### Exercise details
Begin at the first line of the records below and, please, give each line again exactly until the line with "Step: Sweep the" is included.

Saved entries
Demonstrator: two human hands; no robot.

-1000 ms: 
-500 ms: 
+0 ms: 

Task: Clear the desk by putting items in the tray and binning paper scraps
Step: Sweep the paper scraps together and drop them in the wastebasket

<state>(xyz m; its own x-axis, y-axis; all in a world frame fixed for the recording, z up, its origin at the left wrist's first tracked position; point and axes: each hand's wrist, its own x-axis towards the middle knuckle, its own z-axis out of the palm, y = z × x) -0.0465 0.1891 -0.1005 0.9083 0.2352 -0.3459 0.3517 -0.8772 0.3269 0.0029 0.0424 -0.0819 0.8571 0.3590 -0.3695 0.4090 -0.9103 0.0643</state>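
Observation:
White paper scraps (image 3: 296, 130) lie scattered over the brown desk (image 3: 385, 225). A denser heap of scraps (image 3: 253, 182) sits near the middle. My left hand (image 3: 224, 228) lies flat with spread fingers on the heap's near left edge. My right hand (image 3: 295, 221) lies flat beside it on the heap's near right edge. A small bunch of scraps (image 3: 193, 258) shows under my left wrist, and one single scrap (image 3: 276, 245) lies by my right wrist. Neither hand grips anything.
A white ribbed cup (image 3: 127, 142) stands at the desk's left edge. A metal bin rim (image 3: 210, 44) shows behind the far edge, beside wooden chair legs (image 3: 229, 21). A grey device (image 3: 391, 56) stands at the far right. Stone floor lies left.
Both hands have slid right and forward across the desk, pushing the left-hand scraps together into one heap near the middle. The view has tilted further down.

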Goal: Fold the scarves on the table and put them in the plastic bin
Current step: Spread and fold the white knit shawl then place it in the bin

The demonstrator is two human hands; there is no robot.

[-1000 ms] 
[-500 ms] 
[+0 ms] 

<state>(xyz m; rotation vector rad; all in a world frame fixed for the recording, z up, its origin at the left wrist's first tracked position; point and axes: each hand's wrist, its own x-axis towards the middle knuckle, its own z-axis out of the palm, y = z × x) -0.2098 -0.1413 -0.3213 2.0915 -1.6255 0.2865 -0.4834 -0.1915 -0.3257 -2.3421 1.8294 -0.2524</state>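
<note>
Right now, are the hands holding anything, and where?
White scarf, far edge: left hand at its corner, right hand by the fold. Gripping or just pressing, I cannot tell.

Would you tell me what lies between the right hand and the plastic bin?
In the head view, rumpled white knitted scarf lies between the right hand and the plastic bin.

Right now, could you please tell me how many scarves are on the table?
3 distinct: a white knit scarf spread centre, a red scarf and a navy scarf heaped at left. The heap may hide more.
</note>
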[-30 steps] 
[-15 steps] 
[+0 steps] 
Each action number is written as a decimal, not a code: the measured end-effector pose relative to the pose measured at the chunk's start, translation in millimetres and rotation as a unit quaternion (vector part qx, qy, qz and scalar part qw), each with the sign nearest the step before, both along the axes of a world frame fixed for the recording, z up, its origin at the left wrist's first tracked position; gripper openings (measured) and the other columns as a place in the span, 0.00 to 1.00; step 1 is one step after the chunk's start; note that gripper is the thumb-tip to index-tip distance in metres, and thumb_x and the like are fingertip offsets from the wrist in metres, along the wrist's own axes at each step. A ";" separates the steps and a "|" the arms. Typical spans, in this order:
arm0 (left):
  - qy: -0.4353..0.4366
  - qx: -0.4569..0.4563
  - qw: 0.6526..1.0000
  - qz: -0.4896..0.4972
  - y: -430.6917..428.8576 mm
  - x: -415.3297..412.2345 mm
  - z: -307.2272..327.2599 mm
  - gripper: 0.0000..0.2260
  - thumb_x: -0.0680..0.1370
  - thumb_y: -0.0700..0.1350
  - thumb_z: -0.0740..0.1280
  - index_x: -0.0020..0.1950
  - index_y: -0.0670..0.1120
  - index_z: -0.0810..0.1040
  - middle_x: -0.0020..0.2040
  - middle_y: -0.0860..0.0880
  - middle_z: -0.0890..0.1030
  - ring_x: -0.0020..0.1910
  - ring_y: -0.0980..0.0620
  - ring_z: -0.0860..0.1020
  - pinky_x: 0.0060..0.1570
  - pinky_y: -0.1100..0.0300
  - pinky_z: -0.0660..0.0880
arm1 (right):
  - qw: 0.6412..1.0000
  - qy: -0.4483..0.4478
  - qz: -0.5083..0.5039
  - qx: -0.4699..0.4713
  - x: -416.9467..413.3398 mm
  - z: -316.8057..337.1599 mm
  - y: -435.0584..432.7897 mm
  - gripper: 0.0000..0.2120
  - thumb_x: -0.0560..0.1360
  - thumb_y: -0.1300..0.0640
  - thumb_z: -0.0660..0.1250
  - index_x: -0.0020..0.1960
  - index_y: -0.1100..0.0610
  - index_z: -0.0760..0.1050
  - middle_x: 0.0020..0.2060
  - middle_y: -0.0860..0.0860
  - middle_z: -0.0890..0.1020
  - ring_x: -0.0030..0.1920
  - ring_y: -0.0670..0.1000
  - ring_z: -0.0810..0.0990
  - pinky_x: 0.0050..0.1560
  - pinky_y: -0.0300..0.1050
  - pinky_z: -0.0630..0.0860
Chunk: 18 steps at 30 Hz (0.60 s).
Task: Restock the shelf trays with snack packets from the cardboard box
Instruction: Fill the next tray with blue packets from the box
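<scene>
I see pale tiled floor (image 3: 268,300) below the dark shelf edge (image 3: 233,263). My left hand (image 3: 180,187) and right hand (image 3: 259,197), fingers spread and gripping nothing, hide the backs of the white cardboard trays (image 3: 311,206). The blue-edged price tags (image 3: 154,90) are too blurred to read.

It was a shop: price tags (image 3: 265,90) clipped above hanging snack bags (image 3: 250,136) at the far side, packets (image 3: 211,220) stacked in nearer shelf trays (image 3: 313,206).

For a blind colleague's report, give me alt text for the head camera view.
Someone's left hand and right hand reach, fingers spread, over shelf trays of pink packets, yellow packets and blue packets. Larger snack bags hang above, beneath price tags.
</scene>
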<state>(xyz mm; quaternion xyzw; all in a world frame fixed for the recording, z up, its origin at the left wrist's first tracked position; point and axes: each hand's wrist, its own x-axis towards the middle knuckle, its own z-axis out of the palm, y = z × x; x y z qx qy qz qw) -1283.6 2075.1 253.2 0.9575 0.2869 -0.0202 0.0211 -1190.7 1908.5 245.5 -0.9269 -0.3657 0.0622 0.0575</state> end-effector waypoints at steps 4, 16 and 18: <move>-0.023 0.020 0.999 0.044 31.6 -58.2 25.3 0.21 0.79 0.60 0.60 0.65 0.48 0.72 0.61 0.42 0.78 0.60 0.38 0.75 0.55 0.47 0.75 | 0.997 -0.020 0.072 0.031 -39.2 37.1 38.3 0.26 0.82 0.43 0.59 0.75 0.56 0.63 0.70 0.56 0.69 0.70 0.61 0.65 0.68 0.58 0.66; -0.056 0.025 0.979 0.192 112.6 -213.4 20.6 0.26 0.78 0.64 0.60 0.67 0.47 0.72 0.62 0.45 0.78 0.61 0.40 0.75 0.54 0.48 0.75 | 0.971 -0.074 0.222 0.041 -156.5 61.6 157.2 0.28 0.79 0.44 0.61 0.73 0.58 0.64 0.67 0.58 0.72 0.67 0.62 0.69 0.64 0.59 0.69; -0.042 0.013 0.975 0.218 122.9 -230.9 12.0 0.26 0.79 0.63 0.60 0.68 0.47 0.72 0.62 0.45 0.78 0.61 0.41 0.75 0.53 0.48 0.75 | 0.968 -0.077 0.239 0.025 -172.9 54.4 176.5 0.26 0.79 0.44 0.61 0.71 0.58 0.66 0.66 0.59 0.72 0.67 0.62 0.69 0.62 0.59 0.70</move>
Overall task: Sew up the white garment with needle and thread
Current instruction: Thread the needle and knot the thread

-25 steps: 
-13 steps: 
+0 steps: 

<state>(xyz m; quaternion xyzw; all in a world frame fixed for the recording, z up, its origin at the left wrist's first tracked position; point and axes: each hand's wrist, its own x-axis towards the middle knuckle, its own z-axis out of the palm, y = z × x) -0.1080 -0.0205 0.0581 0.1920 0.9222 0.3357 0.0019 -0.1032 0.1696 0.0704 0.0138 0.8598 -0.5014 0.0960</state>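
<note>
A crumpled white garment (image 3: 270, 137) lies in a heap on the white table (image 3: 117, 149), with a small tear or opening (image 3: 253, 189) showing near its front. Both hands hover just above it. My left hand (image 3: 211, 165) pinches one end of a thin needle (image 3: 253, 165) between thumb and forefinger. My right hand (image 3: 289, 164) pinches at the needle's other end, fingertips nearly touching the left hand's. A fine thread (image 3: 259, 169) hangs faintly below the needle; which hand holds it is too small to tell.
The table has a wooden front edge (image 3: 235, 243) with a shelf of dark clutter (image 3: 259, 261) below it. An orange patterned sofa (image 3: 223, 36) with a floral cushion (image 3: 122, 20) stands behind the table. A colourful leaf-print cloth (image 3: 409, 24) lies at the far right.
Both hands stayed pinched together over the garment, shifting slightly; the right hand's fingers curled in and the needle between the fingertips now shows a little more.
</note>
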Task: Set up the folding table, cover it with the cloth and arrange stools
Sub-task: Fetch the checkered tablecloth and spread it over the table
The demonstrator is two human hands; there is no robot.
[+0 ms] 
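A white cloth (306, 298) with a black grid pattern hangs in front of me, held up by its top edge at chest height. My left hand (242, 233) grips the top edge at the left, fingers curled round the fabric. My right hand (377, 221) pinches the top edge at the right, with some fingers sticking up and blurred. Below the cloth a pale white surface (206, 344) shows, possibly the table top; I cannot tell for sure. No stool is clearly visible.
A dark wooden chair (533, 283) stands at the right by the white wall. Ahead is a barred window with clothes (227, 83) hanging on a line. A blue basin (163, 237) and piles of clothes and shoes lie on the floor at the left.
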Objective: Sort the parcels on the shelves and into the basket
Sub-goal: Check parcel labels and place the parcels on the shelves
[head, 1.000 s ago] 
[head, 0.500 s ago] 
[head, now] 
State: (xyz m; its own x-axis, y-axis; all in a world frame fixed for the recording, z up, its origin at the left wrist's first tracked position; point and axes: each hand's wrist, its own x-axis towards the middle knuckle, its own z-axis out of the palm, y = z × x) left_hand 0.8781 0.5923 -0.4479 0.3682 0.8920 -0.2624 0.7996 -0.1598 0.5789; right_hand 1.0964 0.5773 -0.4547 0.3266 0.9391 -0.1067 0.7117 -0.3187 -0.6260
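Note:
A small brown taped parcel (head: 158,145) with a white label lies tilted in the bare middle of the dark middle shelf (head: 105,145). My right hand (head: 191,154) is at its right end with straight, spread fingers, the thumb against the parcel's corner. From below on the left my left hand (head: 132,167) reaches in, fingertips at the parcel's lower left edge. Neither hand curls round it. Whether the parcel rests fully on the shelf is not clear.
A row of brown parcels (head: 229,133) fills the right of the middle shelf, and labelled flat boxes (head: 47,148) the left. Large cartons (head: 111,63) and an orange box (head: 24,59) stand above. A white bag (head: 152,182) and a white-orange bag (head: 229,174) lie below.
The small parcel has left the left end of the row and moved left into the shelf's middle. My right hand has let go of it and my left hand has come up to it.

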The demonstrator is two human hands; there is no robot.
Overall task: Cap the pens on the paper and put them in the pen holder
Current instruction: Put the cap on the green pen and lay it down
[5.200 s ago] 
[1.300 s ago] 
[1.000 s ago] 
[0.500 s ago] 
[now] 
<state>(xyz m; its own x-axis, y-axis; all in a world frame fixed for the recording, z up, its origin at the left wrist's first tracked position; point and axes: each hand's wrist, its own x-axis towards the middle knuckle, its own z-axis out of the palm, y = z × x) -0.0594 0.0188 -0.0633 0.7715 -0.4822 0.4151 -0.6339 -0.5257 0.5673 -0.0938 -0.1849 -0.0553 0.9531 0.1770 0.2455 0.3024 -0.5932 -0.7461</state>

### Answer for this exercise
Demonstrator: two human hands; no robot.

-1000 ms: 
-500 ms: 
+0 ms: 

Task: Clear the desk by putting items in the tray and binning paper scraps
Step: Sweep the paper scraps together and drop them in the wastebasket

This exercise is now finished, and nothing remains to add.